🤖 AI Summary
To address the excessive power consumption of high-precision deep neural networks (DNNs) in digital-only compute-in-memory (CIM) architectures, this work proposes an analog-digital hybrid-domain CIM architecture. The core innovation is the first-of-its-kind co-integration of analog floating-point computation units and digital control logic within a single memory cell, enabling lossless floating-point arithmetic with concurrent optimization of computational accuracy and energy efficiency. Key enablers include area-efficient analog compute units, low-power bit-serial analog-to-digital converters (ADCs), and carefully co-designed hybrid-domain circuits.
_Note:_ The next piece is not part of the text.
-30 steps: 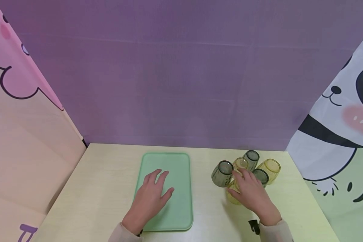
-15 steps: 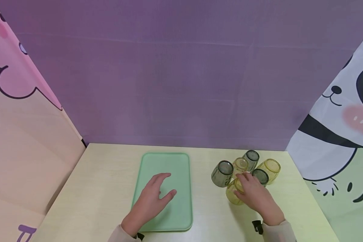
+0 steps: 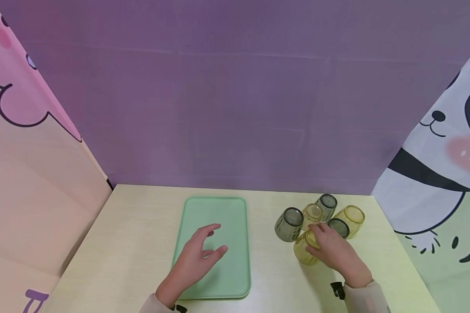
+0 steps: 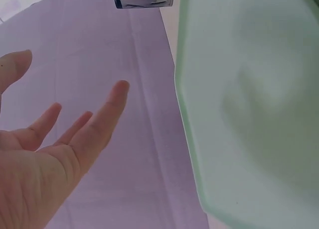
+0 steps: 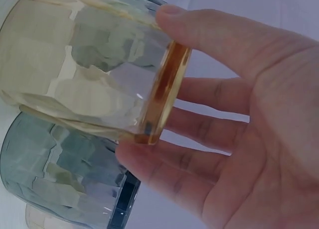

Circuit-level simulations confirm zero accuracy degradation across mainstream DNN benchmarks, while achieving 3.2×–5.8× higher energy efficiency compared to state-of-the-art digital CIM implementations. This advancement significantly reduces energy consumption for high-precision inference and training at the edge.
📝 Abstract
Compute-in-memory (CIM) has shown significant potential in efficiently accelerating deep neural networks (DNNs) at the edge, particularly in speeding up quantized models for inference applications. Recently, there has been growing interest in developing floating-point-based CIM macros to improve the accuracy of high-precision DNN models, including both inference and training tasks. Yet, current implementations rely primarily on digital methods, leading to substantial power consumption. This paper introduces a hybrid domain CIM architecture that integrates analog and digital CIM within the same memory cell to efficiently accelerate high-precision DNNs. Specifically, we develop area-efficient circuits and energy-efficient analog-to-digital conversion techniques to realize this architecture. Comprehensive circuit-level simulations reveal the notable energy efficiency and lossless accuracy of the proposed design on benchmarks.